[PROBLEM TO SOLVE] What lines in the records below hold the string "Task"? Please show them.

[SOURCE MATERIAL]
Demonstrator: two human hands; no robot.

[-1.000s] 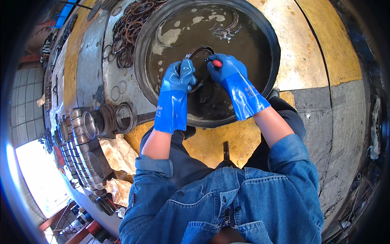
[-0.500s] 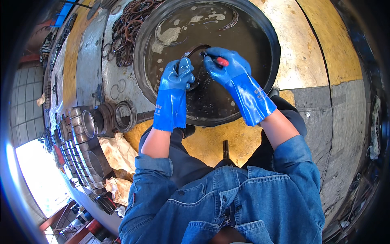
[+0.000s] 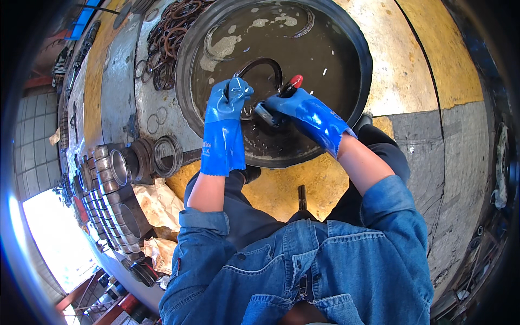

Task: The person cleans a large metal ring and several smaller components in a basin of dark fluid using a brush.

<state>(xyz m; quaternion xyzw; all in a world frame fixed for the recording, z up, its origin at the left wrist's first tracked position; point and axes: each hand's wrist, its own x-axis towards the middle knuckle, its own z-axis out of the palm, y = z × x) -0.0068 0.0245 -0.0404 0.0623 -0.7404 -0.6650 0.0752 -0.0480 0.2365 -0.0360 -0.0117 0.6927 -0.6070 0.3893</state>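
Observation:
Both my hands wear long blue rubber gloves and work above a round dark tub [image 3: 187,89] of murky liquid. My left hand [image 3: 230,96] is closed on a dark metal ring [image 3: 268,61], gripping its left side. The ring is tilted over the liquid, its far arc showing between my hands. In my closed right hand [image 3: 295,105] is a hand tool with a red-tipped black handle [image 3: 295,81]. Its dark, shiny, block-like head lies against or close to the ring's near right side; whether they touch I cannot tell.
Many loose rings [image 3: 168,40] lie heaped beyond the tub's left side. Stacked metal rings [image 3: 108,173] stand at the left, next to crumpled brown paper [image 3: 157,203]. Another curved piece [image 3: 307,24] shows in the liquid at the tub's far side. My legs straddle the yellow floor.
My right hand has turned and moved down, so the handle's red end now points up and away and the tool's head shows. The left hand has shifted slightly left with the ring.

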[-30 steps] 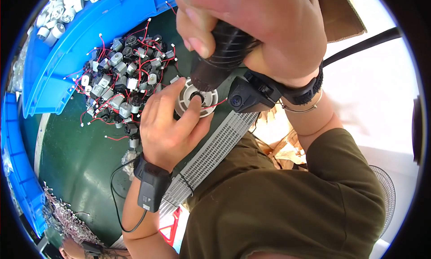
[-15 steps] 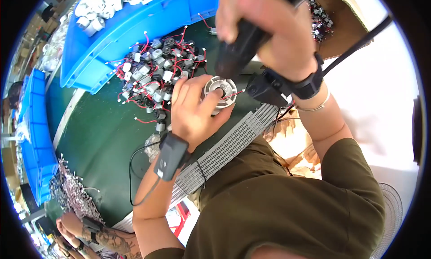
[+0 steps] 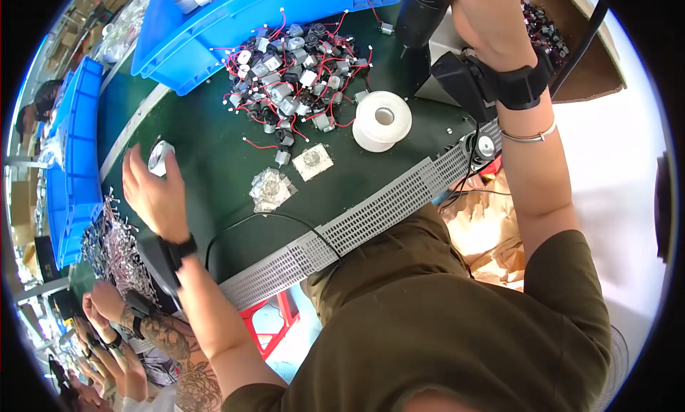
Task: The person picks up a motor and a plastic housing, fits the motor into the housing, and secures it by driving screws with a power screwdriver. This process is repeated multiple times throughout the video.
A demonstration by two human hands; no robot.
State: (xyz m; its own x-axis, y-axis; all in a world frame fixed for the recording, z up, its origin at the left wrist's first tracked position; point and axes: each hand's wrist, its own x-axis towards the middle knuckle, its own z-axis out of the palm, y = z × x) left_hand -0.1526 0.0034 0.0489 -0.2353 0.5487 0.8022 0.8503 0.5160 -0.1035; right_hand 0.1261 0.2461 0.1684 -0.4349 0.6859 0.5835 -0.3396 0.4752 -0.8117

[EXERCISE SOLUTION]
Task: The person cleans a large metal ring and several smaller components in a basin of dark fluid using a brush.
Task: The person picks up a motor and a plastic housing, fits the motor into the housing, and secures it by driving screws with a power screwdriver. This process is repeated multiple times throughout the video.

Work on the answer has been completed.